The Pearl's biggest attraction is also one of the most-visited spots in Portland: the flagship Powell's City of Books. Spanning an entire city block (between NW 10th and 11th Avenues, W. Burnside and NW Couch Streets), Powell's bills itself as the world's largest independent bookstore.
The most popular landscape in Washington Park, the International Rose Test Garden was originally conceived as a means of capitalizing on Portland's nickname: "The City of Roses." This moniker was coined during the 1905 Lewis & Clark Exhibition, when city officials, eager for their young town to make a good impression on visitors, had many of Portland's streets planted with dozens of rosebushes.

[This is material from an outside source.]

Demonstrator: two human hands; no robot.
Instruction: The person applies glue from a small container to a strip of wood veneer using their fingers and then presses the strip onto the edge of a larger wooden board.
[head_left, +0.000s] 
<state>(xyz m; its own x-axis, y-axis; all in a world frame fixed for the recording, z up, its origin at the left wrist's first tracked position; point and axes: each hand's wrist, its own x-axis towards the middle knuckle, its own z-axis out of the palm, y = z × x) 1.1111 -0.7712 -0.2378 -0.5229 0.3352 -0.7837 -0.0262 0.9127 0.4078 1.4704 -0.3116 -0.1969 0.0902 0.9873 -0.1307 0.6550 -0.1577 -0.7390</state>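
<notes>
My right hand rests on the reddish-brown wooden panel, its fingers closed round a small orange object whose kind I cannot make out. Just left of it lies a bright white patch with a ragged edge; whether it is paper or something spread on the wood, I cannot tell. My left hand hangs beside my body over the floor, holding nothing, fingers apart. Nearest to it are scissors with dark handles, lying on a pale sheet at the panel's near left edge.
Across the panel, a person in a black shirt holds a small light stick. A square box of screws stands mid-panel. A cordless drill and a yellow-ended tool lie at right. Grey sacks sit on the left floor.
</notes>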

Opened in 1917 during the height of World War I, the Rose Test Garden soon became a safe haven for European rose hybrids that would otherwise have been destroyed by battles and bombs. It's still a working test garden, with bulbs and cuttings sent here from around the world to be monitored for color, scent, disease resistance and more. Now one of the largest rose gardens in America, the Test Garden has over 600 rose varieties and more than 9,500 bushes.
From 1909 to 1919, this 22-room French Renaissance-style estate was the home of Portland's original power couple, Henry and Georgiana Pittock; Henry's business empire included The Oregonian newspaper, and Georgiana championed women's rights and the city's then-burgeoning Rose Festival. The Pittocks' former property, set on 46 acres and perched 1,000-feet above downtown Portland, offers one of Oregon's most sweeping views of the city and the Cascade Range.

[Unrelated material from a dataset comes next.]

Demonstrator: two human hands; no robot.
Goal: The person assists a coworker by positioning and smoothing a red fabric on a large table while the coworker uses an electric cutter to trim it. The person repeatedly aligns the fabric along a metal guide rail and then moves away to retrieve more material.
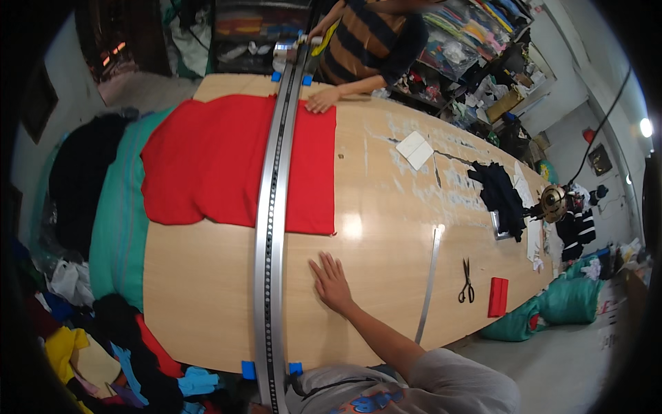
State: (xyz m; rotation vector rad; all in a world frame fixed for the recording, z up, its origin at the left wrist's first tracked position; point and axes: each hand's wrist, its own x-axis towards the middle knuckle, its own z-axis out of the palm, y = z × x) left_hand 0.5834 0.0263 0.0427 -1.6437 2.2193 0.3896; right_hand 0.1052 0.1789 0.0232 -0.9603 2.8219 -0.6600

By the mid-1960s, the Mansion had fallen into disrepair, the Pittocks' remaining family members couldn't find a buyer, and it seemed fated for bulldozing; but local preservationists managed to raise the necessary funds to save it, and by 1974 it was named to the National Register of Historic Places. The Mansion now attracts over 800,000 visitors a year.
Inner Northwest Portland – specifically around NW 21st and NW 23rd – is one of the most popular in the city center for shopping, entertainment, and dining. It also has a memorable nickname: the Alphabet District.
You might not notice the reason for the name immediately, especially if you're taking your time meandering from one shop-lined block to another, but the streets in the quadrant that run east-west are in alphabetical order – from Burnside, Couch, Davis, Everett, and Flanders on up through Wilson. There's an A street further east (Alder), but it doesn't continue up far enough to be part of this district. The Alphabet District is historically one of Portland's most desirable neighborhoods – there are beautiful Victorian-style houses in the residential blocks and sought-after condo buildings. One of the city's oldest independent movie theaters, Cinema 21, is on NW 21st Avenue.